Trice scored 20 and Micah Potter had 12 for Wisconsin (10-3, 4-2).
"Our lack of aggressiveness, I thought that was the difference," Wisconsin coach Greg Gard said. "We were not physical enough. They were.
"That flurry toward the middle and end of the first half and into the second half, I did not like how we responded. They were able to put us on our heels and we didn’t respond how we need to respond to it."
Livers came ready to play and was locked in from the start, scoring seven points in the early stages to get the offense going. Meanwhile, while the defense picked up from where it left off last week. Over the first six minutes of the game, the Wolverines recorded two steals and had more blocks (four) than the Badgers had made baskets (three).

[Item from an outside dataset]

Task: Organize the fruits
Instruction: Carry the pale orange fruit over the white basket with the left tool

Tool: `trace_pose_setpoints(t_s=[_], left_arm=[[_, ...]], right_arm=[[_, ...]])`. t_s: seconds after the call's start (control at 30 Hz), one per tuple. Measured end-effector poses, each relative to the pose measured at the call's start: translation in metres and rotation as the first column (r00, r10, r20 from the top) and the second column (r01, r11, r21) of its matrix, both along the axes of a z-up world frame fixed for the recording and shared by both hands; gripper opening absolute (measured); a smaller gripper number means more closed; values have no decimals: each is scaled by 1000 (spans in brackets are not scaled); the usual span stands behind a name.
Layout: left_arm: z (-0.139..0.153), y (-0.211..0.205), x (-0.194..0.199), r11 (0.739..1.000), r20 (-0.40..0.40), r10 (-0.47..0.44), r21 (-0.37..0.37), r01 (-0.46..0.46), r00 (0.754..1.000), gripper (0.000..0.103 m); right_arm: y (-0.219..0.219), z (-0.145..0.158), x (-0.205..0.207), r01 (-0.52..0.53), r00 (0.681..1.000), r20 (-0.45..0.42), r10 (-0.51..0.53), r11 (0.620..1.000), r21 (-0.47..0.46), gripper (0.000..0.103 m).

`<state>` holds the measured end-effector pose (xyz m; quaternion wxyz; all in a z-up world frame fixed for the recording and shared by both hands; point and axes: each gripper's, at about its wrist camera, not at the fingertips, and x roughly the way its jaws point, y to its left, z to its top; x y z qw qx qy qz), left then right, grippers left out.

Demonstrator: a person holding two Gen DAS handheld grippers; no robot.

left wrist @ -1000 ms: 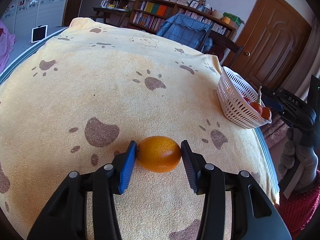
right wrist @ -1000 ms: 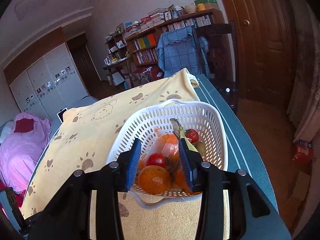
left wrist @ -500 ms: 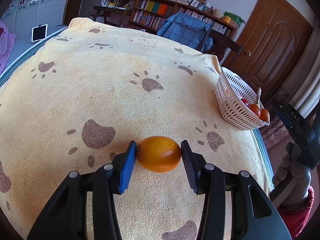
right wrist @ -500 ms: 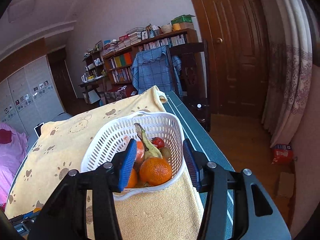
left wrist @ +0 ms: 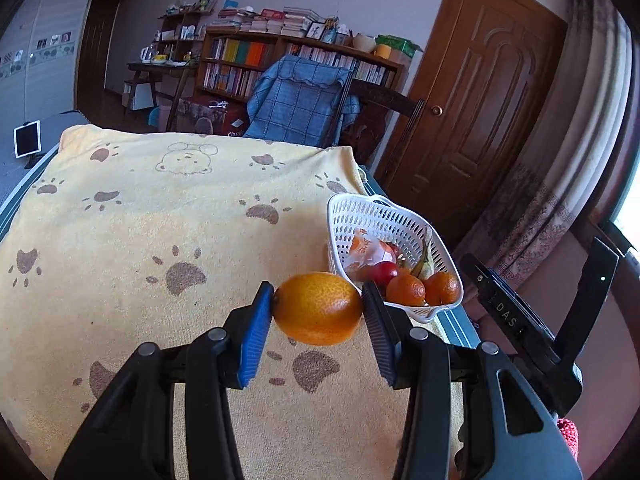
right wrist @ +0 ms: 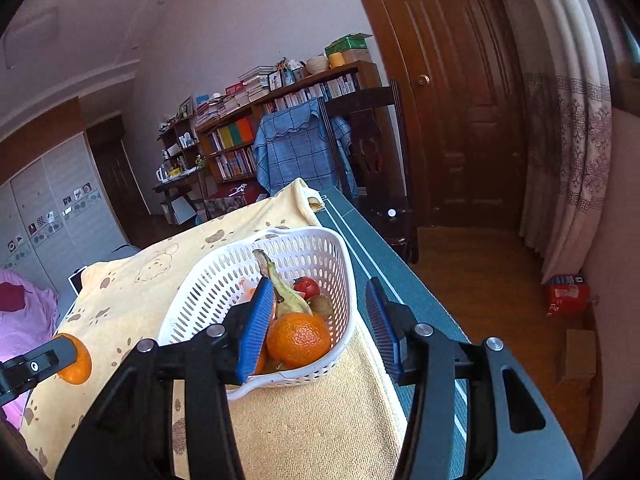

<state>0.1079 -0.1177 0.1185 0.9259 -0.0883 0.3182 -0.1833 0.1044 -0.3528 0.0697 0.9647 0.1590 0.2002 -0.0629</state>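
Note:
My left gripper (left wrist: pixel 318 314) is shut on an orange (left wrist: pixel 318 308), held in the air above the yellow paw-print towel (left wrist: pixel 160 220). Just beyond and to the right stands the white basket (left wrist: pixel 360 204), with mandarins (left wrist: pixel 406 290), a red fruit and a wrapped fruit inside. In the right wrist view my right gripper (right wrist: pixel 320 320) is open over the basket's (right wrist: pixel 200 300) near right corner, with nothing pressed between its pads. Under it lie a mandarin (right wrist: pixel 298 338), a banana (right wrist: pixel 282 290), a tomato (right wrist: pixel 307 286) and a kiwi (right wrist: pixel 322 306). The held orange (right wrist: pixel 78 364) shows at far left.
The basket sits near the right edge of the table, where a bare green strip (right wrist: pixel 384 256) runs beside the towel. Past the far end stand a chair draped in blue cloth (left wrist: pixel 298 100), bookshelves (left wrist: pixel 248 64) and a wooden door (right wrist: pixel 460 100). The towel's left part (left wrist: pixel 100 240) lies bare.
My left gripper has risen and swung right with the orange, bringing the basket closer. The right gripper's jaws have widened and it has shifted toward the basket's right corner.

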Motion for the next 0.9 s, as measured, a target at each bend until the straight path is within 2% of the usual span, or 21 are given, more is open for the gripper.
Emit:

Wisconsin relied on Trice and Potter, who were able to cause problems at times, to momentarily pull even before Potter picked up his second foul and the Wolverines’ relentless defense continued to suffocate the seasoned Badgers.
Michigan dominated the final nine minutes of the half to turn a two-point edge into a 17-point advantage. The Wolverines used a string of stops and 14 unanswered points to widen the gap all while Dickinson scored just one first-half basket, which started the spurt.
By the time halftime arrived, Michigan’s lead was 40-23 as Wisconsin was held scoreless over the final 6:19, missed its last eight shot attempts and couldn’t even get a shot off on its final possession, which pretty much epitomized the Wolverines' swarming performance.
"I think the coaching staff and everybody that we see every day does a great job of making sure that we don't get bored with the basics. That was our motto for this week,” Wagner said. “Not get complacent with all we've done because now the season really just started. We've got to keep that in the back of our mind. We're playing great, but I think everybody sees we've still got things to improve upon."